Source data
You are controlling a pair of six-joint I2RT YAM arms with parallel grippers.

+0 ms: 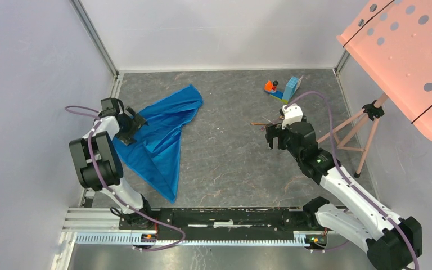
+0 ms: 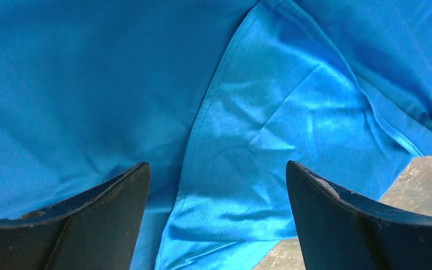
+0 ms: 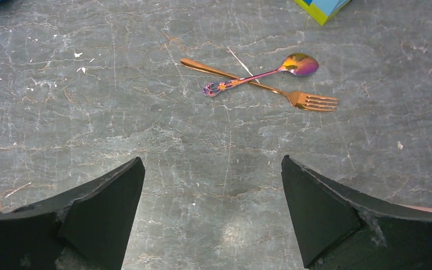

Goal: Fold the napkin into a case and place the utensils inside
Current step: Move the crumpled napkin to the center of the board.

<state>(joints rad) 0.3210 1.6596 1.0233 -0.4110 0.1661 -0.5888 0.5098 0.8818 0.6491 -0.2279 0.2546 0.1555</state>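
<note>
As you see, napkin (image 1: pixel 163 132) lies rumpled, shiny blue, part-folded; L gripper (image 2: pixel 216 164) above it, R gripper (image 3: pixel 212 159) near crossed fork (image 3: pixel 301 99) & spoon (image 3: pixel 298 63). Both jaws wide apart, holding nothing.

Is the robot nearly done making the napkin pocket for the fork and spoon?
Nothing looks finished: the bright blue shiny cloth napkin lies rumpled, not a case. In hand: the left claw hangs open over it, the right claw open near the crossed copper-gold metal fork and purple-gold metal spoon. Left: all the folding, then tucking both inside.
</note>
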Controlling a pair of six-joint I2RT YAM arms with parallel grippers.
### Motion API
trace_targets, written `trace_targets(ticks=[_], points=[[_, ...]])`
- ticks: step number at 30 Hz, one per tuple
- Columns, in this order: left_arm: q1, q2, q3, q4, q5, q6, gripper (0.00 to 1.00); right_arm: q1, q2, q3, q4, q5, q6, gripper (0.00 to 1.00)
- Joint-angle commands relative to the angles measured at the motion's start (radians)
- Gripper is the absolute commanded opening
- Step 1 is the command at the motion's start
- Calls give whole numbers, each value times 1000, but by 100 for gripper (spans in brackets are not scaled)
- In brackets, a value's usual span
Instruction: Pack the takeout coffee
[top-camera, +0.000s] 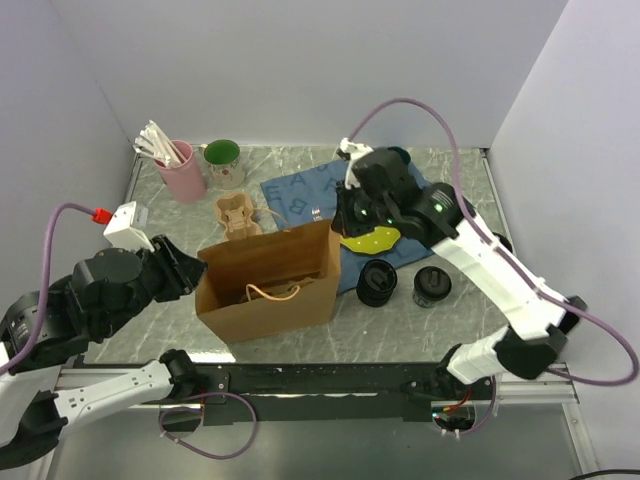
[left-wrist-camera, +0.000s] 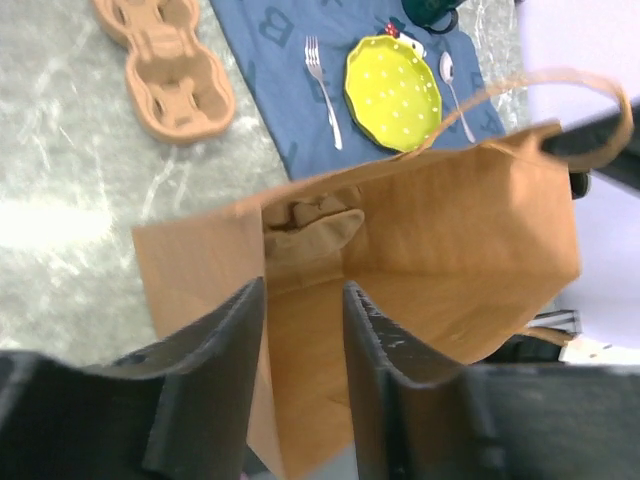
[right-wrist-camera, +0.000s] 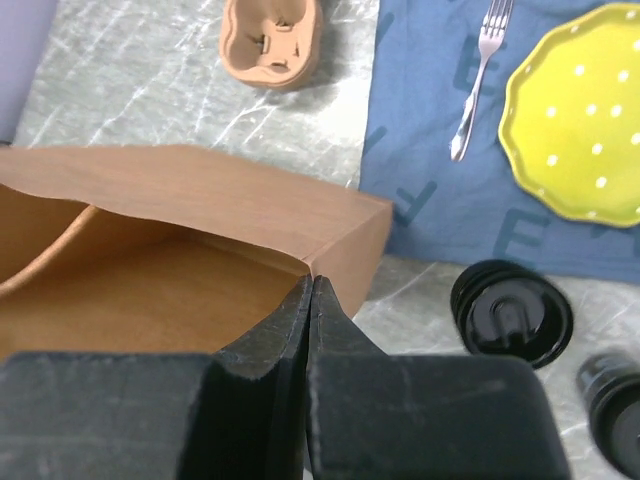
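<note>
Takeout coffee: bag-side cup (top-camera: 378, 282) and outer cup (top-camera: 433, 286) stood upright at 3 o'clock of paper bag (top-camera: 270, 290). Right gripper (right-wrist-camera: 311, 280), nearer arm, pinched bag's rim corner; cups lay at 4 o'clock from jaws. Left gripper (left-wrist-camera: 302, 290) stood spread at bag's 9 o'clock wall.

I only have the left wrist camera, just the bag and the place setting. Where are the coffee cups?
Observer: Both cups stand outside the bag, to its right, lids on.
Operator: And the other arm?
Observer: The right gripper is shut on the bag's right corner rim.
Operator: Anything inside the bag?
Observer: From above, only its own handle, folded in.
</note>
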Motion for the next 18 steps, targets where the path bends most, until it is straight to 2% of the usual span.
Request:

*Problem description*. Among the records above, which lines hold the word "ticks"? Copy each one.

*Output of the exercise*.
trace_targets, written `trace_targets(ticks=[_], points=[[_, ...]])`
- ticks: step number at 30 Hz, one per tuple

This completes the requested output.